Вобрав в себя постоянное противостояние гуманизма и власти, архитектурная летопись человечества заостряет наше восприятие определенных эпох на уровне поражающей символики. Вслед за классическим периодом наследие восточных культур при наметившемся упадке демократии и переходе к олигархическому правлению сказалось-таки и в античной архитектурной семиотике в переориентации на гигантские сооружения позднего эллинизма — Галикарнасском мавзолее, храме Артемиды Эфесской и Фаросском маяке. Интересно, что это предчувствие создания величественных империй было странслировано не только на произведения зодчества, но и на комплементарные скульптурные шедевры — будь то Колосс Родосский или фриз Пергамского алтаря, где битва богов с гигантами полной мерой символизирует не только беспредельные возможности творческого вдохновения, но и прежде всего вечную борьбу человечности с деспотией. Однако этот мотив будет сопровождать развитие цивилизации в течение всех последующих веков. Только в тридцатые годы уходящего столетия удлиненное величие колонн сталинского классицизма сказалось и на подчиненном тираничным уставам Киеве трагическими метками дома Кабмина, теперешних дворцов администрации Президента на Банковой улице и Министерства иностранных дел на Михайловской горе, подтвердив свою причастность к общим тенденциям европейского развития. Ибо и в цивилизованной Европе новорожденный фашизм заявил о себе трансформированным классицизмом, где даже в такой изысканной в архитектурном отношении стране, как Италия, так называемый стиль Муссолини по гипертрофичности классического портика мало чем отличается от сталинского, разве что большим лаконизмом дорического ордера по сравнению с пристрастием восточного деспота к коринфским акантам и волютам.

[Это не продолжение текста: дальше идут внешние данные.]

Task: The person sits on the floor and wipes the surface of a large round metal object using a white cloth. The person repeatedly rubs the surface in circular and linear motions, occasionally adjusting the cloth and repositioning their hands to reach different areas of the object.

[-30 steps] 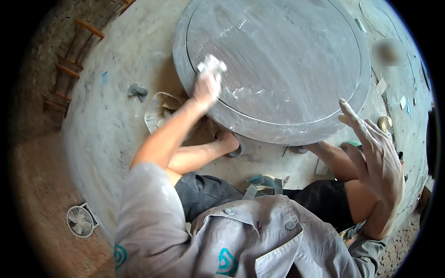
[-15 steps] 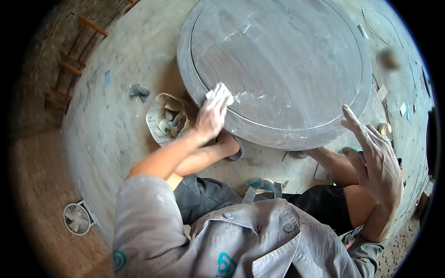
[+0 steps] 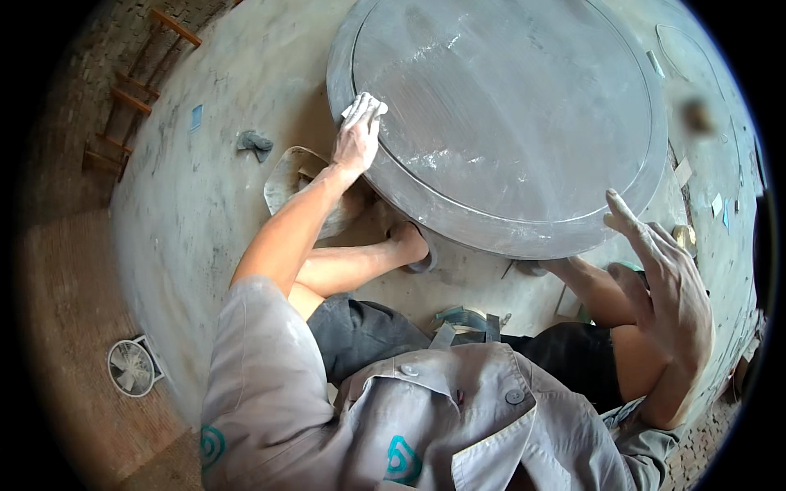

Таким образом, гуляя по Риму, Генуе, Вероне, Берлину или Москве и натыкаясь на целые кварталы официозных сооружений, можно сразу же поставить диагноз причастности к авторитарному режиму. Кстати, если на первых стадиях становления тоталитарных государств было характерно обращение к классическим образцам человечности, помогавшее камуфлировать тиранию, то после войны, когда Сталин почувствовал себя более уверенно в мантии победителя уже мирового уровня, он просто обратился к иным образцам — Фаросскому маяку, одному из чудес света, чтобы семью огромными высотными зданиями Москвы приобщиться к созданию архитектурных чудес ХХ столетия.